Introduction: Shedding Box
I have a new pet corn snake, and within days of arriving she shed her skin.
It was a fascinating thing to watch, and we noticed that she spent part of the time scratching and scraping against the corners of the hide I had made her.
This inspired me to come up with an enrichment toy that was, basically, nothing but edges and corners to help a snake shed its skin.
Step 1: Design
The box started as, well, a box. I used MakerCase to create a basic cube with finger joints.
Using Inkscape, I added variously-sized holes in each face.
To help avoid mixing up faces, I put the same shape holes in opposing faces.
I also added a bar across the inside of the box, to give a little extra scratching surface.

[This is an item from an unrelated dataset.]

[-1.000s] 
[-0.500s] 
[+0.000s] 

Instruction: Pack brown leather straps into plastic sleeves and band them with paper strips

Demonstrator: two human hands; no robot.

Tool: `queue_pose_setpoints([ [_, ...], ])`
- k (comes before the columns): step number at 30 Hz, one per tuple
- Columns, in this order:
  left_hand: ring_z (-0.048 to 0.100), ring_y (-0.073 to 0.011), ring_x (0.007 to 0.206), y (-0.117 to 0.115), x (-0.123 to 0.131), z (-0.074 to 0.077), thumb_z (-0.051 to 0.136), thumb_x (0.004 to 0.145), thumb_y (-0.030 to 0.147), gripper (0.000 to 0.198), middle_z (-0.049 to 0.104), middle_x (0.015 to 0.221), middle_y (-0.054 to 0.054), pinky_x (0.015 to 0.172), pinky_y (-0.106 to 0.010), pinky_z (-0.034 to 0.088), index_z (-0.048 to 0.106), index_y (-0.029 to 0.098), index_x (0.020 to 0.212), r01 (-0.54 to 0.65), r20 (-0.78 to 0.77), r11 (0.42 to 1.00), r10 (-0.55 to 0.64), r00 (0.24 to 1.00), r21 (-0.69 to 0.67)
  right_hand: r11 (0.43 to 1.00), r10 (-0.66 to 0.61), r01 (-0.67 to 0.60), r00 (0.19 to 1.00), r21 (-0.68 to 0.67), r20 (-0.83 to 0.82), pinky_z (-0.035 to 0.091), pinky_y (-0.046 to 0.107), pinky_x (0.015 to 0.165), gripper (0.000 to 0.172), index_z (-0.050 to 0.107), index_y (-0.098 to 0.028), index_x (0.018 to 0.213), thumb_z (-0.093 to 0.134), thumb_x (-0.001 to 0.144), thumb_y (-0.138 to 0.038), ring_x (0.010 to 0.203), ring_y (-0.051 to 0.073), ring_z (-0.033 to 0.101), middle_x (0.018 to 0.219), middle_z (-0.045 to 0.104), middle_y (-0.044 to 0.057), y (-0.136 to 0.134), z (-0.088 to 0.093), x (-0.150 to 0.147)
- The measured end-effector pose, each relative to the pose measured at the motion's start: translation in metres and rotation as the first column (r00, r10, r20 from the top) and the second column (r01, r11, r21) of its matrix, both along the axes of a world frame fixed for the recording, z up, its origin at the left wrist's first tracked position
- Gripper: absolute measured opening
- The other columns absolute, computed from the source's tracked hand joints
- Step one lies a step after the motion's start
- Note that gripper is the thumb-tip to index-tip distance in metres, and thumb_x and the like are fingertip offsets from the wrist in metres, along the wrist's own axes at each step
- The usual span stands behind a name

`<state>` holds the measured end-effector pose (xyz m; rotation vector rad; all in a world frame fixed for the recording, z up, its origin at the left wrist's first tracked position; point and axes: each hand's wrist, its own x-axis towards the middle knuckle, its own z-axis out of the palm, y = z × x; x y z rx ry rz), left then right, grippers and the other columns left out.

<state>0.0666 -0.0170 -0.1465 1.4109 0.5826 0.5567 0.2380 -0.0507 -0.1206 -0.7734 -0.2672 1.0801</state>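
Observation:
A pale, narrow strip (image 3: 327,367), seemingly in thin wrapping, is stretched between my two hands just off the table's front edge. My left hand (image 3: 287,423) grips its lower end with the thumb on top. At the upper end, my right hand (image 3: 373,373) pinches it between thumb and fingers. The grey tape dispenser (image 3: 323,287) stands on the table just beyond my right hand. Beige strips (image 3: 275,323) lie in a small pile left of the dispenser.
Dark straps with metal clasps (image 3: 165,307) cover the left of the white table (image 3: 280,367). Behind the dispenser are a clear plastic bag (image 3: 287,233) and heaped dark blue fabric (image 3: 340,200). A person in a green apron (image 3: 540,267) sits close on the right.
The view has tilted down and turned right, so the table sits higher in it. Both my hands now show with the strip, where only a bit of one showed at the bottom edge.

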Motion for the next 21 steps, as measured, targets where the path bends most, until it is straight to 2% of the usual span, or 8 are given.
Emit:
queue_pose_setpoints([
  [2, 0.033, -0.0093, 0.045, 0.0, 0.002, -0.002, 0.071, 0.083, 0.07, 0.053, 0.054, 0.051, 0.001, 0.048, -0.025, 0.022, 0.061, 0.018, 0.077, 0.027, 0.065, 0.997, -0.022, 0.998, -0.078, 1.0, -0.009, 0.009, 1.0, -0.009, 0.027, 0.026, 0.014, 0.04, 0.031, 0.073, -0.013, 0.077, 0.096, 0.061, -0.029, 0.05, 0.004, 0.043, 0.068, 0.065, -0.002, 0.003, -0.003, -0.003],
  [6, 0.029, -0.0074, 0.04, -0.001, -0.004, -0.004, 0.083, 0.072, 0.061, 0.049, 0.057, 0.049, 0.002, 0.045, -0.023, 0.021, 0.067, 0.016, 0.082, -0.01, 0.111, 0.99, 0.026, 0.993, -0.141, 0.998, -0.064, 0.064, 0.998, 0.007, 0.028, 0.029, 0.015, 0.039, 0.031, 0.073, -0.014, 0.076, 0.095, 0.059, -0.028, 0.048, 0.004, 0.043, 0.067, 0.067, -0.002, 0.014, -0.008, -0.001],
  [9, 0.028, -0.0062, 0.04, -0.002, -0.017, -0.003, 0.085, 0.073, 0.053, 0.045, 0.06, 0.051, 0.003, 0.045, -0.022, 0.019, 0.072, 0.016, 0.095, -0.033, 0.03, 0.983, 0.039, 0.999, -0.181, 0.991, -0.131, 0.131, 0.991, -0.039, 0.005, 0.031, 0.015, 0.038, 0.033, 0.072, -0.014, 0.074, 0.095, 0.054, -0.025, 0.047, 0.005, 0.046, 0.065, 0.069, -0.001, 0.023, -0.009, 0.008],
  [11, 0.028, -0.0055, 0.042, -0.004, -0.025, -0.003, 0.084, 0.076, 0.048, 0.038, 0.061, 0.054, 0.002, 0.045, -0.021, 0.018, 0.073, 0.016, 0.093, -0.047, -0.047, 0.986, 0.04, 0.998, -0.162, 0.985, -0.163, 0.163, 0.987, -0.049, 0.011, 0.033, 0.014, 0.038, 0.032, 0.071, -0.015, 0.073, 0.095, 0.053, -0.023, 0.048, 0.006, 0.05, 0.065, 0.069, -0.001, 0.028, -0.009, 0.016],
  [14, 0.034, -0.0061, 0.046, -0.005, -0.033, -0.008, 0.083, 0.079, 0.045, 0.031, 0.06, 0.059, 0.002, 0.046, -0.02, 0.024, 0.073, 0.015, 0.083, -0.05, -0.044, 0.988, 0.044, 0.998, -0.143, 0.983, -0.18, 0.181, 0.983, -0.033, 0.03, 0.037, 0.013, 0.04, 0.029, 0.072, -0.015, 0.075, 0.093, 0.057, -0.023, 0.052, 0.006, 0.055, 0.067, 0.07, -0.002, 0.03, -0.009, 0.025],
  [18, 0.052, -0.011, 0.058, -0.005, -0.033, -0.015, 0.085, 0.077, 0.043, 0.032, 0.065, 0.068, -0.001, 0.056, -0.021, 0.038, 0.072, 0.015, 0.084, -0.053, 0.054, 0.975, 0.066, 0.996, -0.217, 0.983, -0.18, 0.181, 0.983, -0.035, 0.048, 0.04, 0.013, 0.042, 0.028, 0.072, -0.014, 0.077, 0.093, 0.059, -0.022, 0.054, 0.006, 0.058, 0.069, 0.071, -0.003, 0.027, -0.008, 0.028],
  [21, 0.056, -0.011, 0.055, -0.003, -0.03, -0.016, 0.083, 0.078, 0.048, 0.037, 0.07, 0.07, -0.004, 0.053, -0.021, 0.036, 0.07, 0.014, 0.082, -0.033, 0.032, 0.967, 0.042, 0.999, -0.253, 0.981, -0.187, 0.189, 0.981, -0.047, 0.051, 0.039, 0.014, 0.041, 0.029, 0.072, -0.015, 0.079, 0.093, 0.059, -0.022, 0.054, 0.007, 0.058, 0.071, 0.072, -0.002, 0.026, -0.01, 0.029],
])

(The files you need to make your own shedding box are attached to this step, all sized for 3mm plywood.)
Step 2: Assembly
Assembling the shedding box is quite simple, as long as you pay attention to what you're doing.
Start by dry-fitting the parts to make sure they line up. If you are using my design without modifying it, you'll see that opposing faces have the same shape on them.
When gluing, make sure you use glue that will not harm your snake - PVA woodglue is good, and so is cyanoacrylate super glue (as long as you give enough time for fumes to clear before putting it in the vivarium).
Start by gluing together three faces with different shapes.
Then add the second "circles" face, making sure you line up the two rectangular holes.
The plywood is flexible enough that you can then bend them slightly to fit the bar between the circles faces. Glue isn't vital for the bar, but I used some anyway, to add a little extra strength to the box.
Lastly, add the remaining "squares" and "hexagons" faces, making sure that each is opposite their matching face.
Step 3: Using the Shedding Box.
All you need to do is drop the shedding box into your snake's vivarium.
Whether you leave it in there all the time as a climbing toy, or just put it in when you see signs of your snake is getting ready to shed ("in the blue"), is up to you, but I'd love to see photos of your snake climbing through their shedding box.